GOTCHA — do not build an MHLO→tpu legalizer. The convergence point the compiler overview draws at Level 2 (tpu dialect) is fed by exactly one producer: the Mosaic custom-call import. General HLO bypasses tpu and goes straight to LLO. A reimplementation that allocates effort to an MHLO/StableHLO→tpu conversion-pattern set is building a stage the production compiler does not contain. See MHLO → XTile → tpu for the full two-tree evidence.

NOTE — "TLP"/"MLO" are IR-layer names, not dialects. The tpu dialect's physical role as the "TPU-Level Program" container is realized only for the imported Mosaic kernel. "Mlo" (mid-level ops) is the SparseCore intermediate inside the tpu/sparse_core lowering (see The SparseCore Arm), not a top-level IR.
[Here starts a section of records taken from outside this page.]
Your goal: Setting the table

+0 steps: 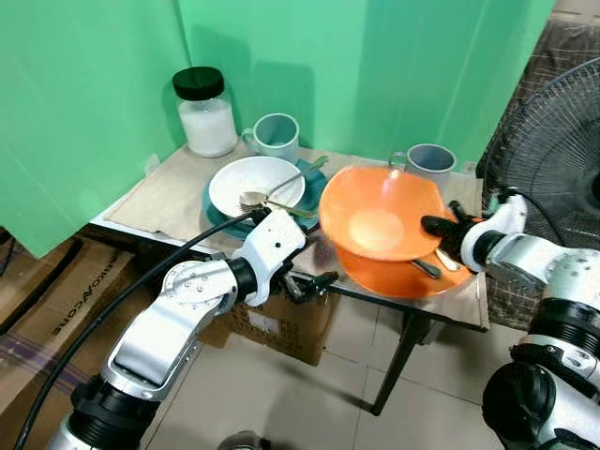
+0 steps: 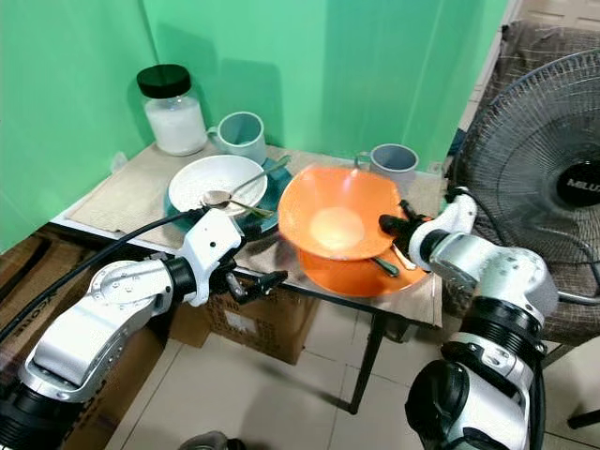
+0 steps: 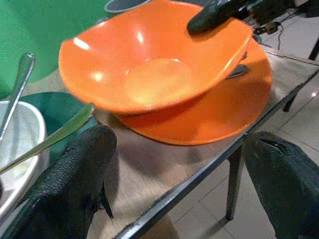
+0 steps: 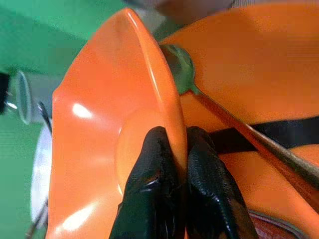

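Note:
An orange bowl (image 1: 380, 214) is tilted above an orange plate (image 1: 398, 272) near the table's front right. My right gripper (image 1: 438, 228) is shut on the bowl's right rim, one finger inside and one outside (image 4: 199, 189). A spoon (image 4: 234, 124) lies on the plate under the bowl. To the left a white bowl (image 1: 255, 183) holding a spoon (image 1: 272, 191) sits on a teal plate (image 1: 217, 211). My left gripper (image 1: 314, 284) hangs open at the table's front edge, below the teal plate, holding nothing.
Two grey-blue mugs (image 1: 277, 136) (image 1: 429, 161) and a black-lidded jar (image 1: 204, 112) stand at the back of the small table (image 1: 169, 197). A green curtain hangs behind. A black fan (image 1: 553, 141) stands at right, cardboard boxes (image 1: 281, 323) under the table.

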Robot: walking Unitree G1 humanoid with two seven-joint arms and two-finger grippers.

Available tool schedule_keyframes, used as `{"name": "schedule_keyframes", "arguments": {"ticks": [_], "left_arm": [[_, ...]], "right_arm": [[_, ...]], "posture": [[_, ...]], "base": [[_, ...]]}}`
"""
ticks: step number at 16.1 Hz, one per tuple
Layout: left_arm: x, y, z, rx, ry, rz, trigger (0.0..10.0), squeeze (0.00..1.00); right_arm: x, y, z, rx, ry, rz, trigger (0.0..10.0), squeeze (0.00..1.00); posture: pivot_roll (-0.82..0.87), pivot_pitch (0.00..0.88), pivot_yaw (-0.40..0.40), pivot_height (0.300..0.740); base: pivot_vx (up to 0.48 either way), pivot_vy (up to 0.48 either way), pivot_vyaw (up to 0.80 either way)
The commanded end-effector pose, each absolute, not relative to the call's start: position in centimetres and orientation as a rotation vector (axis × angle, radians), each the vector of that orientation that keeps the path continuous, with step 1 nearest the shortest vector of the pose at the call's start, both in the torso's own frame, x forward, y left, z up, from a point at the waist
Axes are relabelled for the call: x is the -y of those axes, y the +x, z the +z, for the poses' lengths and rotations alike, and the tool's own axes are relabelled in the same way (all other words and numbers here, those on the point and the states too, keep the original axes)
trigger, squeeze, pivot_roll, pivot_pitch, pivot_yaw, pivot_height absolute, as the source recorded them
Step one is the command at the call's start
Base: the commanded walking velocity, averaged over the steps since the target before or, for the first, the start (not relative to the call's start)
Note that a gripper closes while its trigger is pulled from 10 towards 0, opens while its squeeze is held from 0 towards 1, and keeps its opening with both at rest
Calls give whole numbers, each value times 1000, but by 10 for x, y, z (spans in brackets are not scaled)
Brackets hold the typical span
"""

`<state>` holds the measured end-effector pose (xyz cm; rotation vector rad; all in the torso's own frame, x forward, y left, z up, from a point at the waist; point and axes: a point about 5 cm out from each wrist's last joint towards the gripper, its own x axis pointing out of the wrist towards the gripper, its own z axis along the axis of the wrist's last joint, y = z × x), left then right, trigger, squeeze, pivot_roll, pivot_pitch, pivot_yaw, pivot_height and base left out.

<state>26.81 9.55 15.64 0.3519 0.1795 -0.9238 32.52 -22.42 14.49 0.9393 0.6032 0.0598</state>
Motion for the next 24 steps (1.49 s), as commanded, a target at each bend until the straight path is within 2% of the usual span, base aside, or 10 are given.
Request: {"name": "schedule_keyframes", "arguments": {"ticks": [1, 5, 7, 8, 11, 14, 17, 22, 23, 24], "left_arm": [[-98, 272, 161, -163, 363, -900, 10000, 0], [-98, 276, 164, -132, 365, -873, 10000, 0], [-100, 281, 169, -94, 367, -817, 10000, 0], [-106, 286, 176, -37, 361, -716, 10000, 0], [-117, 278, 185, 37, 315, -613, 10000, 0], [-120, 279, 191, 89, 278, -525, 10000, 0], [-114, 288, 198, 119, 214, -452, 10000, 0], [-121, 288, 194, 112, 187, -357, 10000, 0], [-126, 292, 199, 173, 152, -266, 10000, 0], [-128, 293, 200, 189, 148, -225, 10000, 220]], "right_arm": [[226, 329, 169, -497, 979, 110, 0, 0], [231, 325, 196, -382, 955, 115, 0, 0], [239, 319, 221, -209, 771, 65, 392, 0], [237, 309, 237, -91, 550, 19, 10000, 0], [211, 282, 250, 43, 334, 22, 10000, 0], [196, 277, 244, 82, 213, 7, 10000, 0], [177, 270, 246, 212, 189, -58, 10000, 0], [180, 268, 245, 253, 167, -115, 10000, 0], [179, 269, 243, 243, 175, -101, 10000, 0], [178, 269, 242, 237, 180, -93, 10000, 0]], "posture": [[-16, 0, 31, 740], [-17, 0, 37, 740], [-4, 0, 28, 740], [-2, 0, 24, 740], [10, 0, 27, 740], [15, 0, 32, 740], [-5, 0, 57, 740], [16, 0, 32, 740], [20, 0, 32, 740], [26, 0, 30, 740]], "base": [[0, 0, 0], [0, 0, 0], [0, 0, 0], [0, 0, 0], [0, 0, 0], [0, 0, -275], [0, 0, -733], [0, 0, -785], [0, 0, -788], [0, 0, -781]]}}
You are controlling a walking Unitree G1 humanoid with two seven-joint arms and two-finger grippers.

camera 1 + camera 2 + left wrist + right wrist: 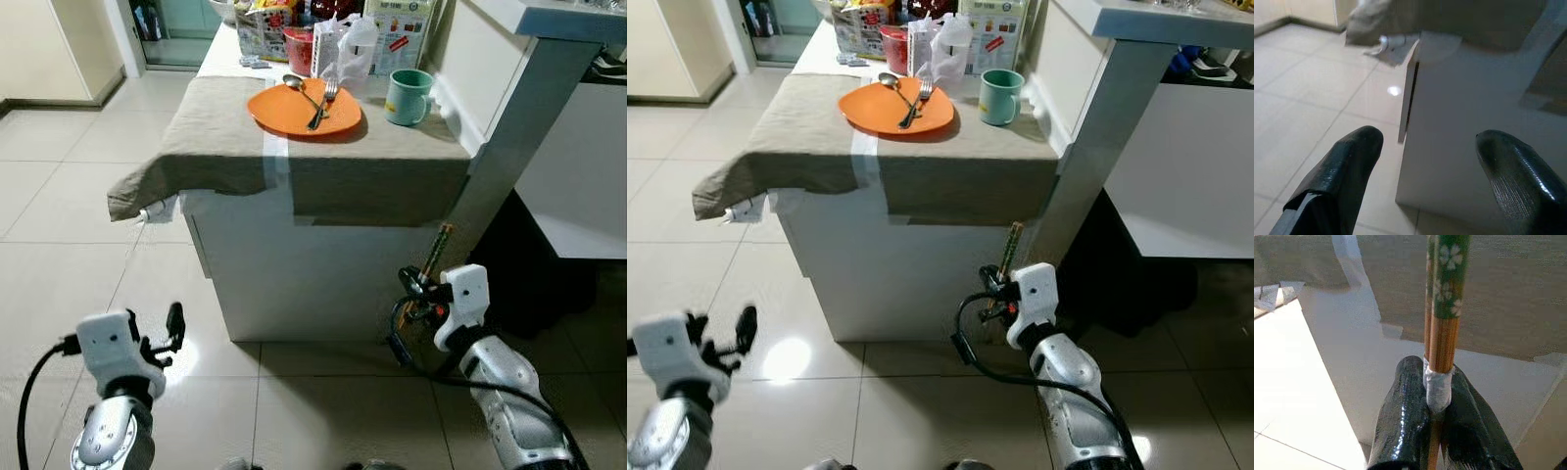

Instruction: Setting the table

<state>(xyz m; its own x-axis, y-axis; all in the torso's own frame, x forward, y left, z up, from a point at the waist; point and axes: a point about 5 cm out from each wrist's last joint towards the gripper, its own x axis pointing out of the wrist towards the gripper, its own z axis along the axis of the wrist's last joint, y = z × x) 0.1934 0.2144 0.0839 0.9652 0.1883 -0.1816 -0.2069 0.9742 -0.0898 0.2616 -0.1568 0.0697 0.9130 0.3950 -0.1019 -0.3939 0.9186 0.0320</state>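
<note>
An orange plate (304, 110) with a spoon (297, 84) and a fork (324, 101) on it lies on the cloth-covered table (225, 147). A green mug (407, 96) stands to the plate's right. Low in front of the table, my right gripper (419, 294) is shut on a pair of wooden chopsticks (1442, 308) with green flowered tops, held upright; white tape binds them at the fingers (1405, 416). My left gripper (1425, 161) hangs open above the floor, left of the table's white base, with nothing between its fingers (1347, 171).
Boxes, a red cup (298, 49) and a plastic bag (343, 44) crowd the back of the table. A grey slanted counter support (509, 137) rises at the right. Pale floor tiles (59, 196) stretch to the left.
</note>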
The Mosaic Kernel Embedding

A Pallas @pl.kernel is compiled by the JAX frontend (outside libtpu) into a tpu-dialect module, run through MosaicSerdePass in serialize mode (downgrade to a pinned version, set the module's stable_mosaic.version attr), and embedded into one HLO instruction:

HloOpcode::kCustomCall
  custom_call_target = "tpu_custom_call"
  backend_config     = serialized xla::jellyfish::CustomCallConfig proto:
      mlir_module           (an absl::Cord; the serialized tpu module)
      serialization_format  (must equal 1)
      input_memory_colors / output_memory_colors
      has_communication, collective_id, cost_estimate, metadata

Four HLO pre-passes prepare the call before lowering (Custom-Call Lowering): MosaicFusion (fuse the surrounding HLO into operands) → TpuCustomCallLegalizer (TensorCore/SparseCore/Megachip classification) → TpuCustomCallMemorySpacePolicy (fill the memory colors) → TpuCustomCallScopedVmemAdjuster (size scoped VMEM). At HLO→LLO emit time the registered emitter for the "tpu_custom_call" target is CustomCallEmitter::Emit.
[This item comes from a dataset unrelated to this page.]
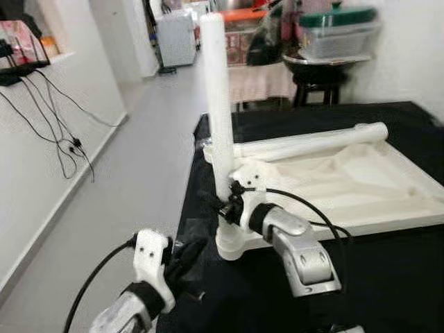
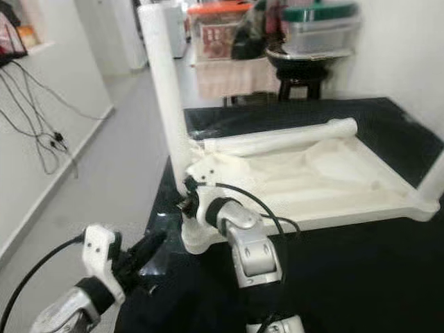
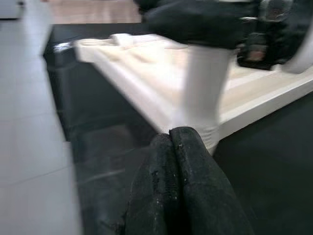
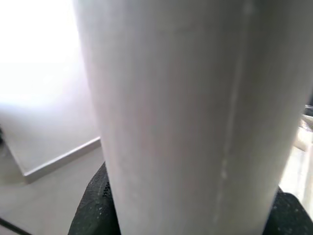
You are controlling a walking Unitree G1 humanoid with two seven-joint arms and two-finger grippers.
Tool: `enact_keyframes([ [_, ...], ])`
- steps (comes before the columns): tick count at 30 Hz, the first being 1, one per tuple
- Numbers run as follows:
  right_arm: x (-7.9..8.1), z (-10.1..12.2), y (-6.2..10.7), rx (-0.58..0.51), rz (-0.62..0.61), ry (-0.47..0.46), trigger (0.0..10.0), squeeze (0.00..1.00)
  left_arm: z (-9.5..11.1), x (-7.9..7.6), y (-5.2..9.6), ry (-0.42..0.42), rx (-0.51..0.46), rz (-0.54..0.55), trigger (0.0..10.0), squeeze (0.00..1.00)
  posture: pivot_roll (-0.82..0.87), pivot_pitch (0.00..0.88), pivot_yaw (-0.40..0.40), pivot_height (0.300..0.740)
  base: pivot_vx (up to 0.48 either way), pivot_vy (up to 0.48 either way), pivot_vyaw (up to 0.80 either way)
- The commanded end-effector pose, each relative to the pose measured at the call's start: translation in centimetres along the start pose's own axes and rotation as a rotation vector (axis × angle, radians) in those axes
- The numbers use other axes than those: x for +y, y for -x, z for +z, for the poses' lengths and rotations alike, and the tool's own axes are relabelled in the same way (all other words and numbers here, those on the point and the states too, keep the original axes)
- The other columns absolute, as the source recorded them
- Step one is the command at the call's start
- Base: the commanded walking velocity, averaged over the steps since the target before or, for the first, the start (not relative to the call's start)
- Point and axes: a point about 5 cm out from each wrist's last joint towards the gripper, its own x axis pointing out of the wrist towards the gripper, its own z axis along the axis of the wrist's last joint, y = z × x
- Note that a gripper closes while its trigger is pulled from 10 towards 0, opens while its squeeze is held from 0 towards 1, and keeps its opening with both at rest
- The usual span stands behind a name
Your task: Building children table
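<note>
The upright white plastic table leg [image 1: 217, 104] is clamped by the right pincer [image 1: 223, 206], while the left pincer [image 3: 172, 147], at seven o'clock, is pressed closed.

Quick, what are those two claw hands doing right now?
Left gripper: jaws shut, holding nothing, near the tabletop corner.
Right gripper: jaws shut on the upright white table leg.

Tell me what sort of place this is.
Likely a lived-in home: stacked storage boxes on a cluttered table behind, loose cables down a white wall, and a white children's table being assembled upside down on black cloth.
</note>
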Motion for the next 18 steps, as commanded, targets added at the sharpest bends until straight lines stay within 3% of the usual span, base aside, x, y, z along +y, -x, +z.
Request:
enact_keyframes([
  [1,-2.2,-4.0,1.4,0.205,-0.142,-0.054,0.0,0.0,0.0,0.5,0.2,-0.053,0.01,0.037,10.0,0.0,-0.04,0.049,0.056,0.74,0.0,0.0,0.0],
  [2,-2.2,-4.0,1.4,0.205,-0.142,-0.054,0.0,0.0,0.0,0.5,0.2,-0.053,0.01,0.037,10.0,0.0,-0.04,0.049,0.056,0.74,0.0,0.0,0.0],
  [3,-1.9,-3.9,1.5,0.199,-0.129,-0.056,1.8,0.0,0.1,0.5,0.2,-0.097,0.013,0.059,10.0,0.0,-0.05,0.057,0.063,0.74,0.0,0.0,0.0],
  [4,-1.7,-3.4,1.5,0.17,-0.077,-0.051,10.0,0.0,0.2,0.5,0.1,-0.137,0.013,0.082,10.0,0.0,-0.04,0.059,0.068,0.74,0.0,0.0,0.0],
  [5,-1.7,-3.4,1.5,0.17,-0.077,-0.051,10.0,0.0,0.2,0.5,0.1,-0.137,0.013,0.082,10.0,0.0,-0.04,0.059,0.068,0.74,0.0,0.0,0.0],
  [6,-1.7,-2.5,1.3,0.116,-0.018,-0.06,10.0,1.0,0.3,0.5,0.1,-0.162,0.02,0.099,10.0,0.0,-0.04,0.06,0.073,0.74,0.0,0.0,0.0],
  [8,-1.9,0.0,0.9,-0.029,0.148,-0.065,10.0,1.0,0.3,0.6,0.1,-0.175,0.025,0.107,10.0,0.0,-0.03,0.058,0.077,0.74,0.0,0.0,0.0],
  [10,-2.0,1.2,0.9,-0.086,0.217,-0.062,10.0,1.0,0.3,0.6,0.1,-0.167,0.03,0.108,10.0,0.0,-0.03,0.053,0.078,0.74,0.0,0.0,0.0],
  [11,-2.1,2.4,0.9,-0.135,0.31,-0.03,10.0,0.14,0.3,0.6,0.0,-0.162,0.032,0.108,10.0,0.0,-0.02,0.052,0.076,0.74,0.0,0.0,0.0],
  [12,-2.2,3.1,1.0,-0.159,0.373,-0.006,10.0,0.0,0.3,0.6,0.0,-0.159,0.033,0.109,10.0,0.0,-0.02,0.052,0.076,0.74,0.0,0.0,0.0],
  [18,-2.5,3.6,0.4,-0.145,0.574,0.053,10.0,0.0,0.3,0.4,-0.2,-0.152,0.027,0.092,10.0,0.0,0.0,0.043,0.068,0.74,0.0,0.0,0.0],
])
Import and the MosaicSerde Round-Trip

The import is a thin caching wrapper that parses the embedded module exactly once per unique kernel and runs a deserialize/upgrade pass.

GetMlirModuleOpFromCustomCall (0x13e327a0)
  └─ GetCachedCustomCallBody (0x13e31860)
        1. validate body present (else "Custom call body is empty.")
        2. key = farmhash::CityHash128WithSeed(Cord→string(mlir_module))   // 128-bit
        3. HloModule::GetCacheEntry<MosaicMlirCacheEntry>(module, key)
              HIT  → reuse the parsed ModuleOp across every duplicate kernel
              MISS → build it:
                       ctx = new mlir::MLIRContext
                       LoadDialects(ctx)                      // 0x13e32140
                       GetMlirModule(config, ctx, verify)     // 0x13e31220
                       cache a MosaicMlirCacheEntry (OWNS ctx + ModuleOp)
        4. fingerprint-collision guard → fatal on bcmp mismatch
              ("Kernel body fingerprint collision detected for key: …")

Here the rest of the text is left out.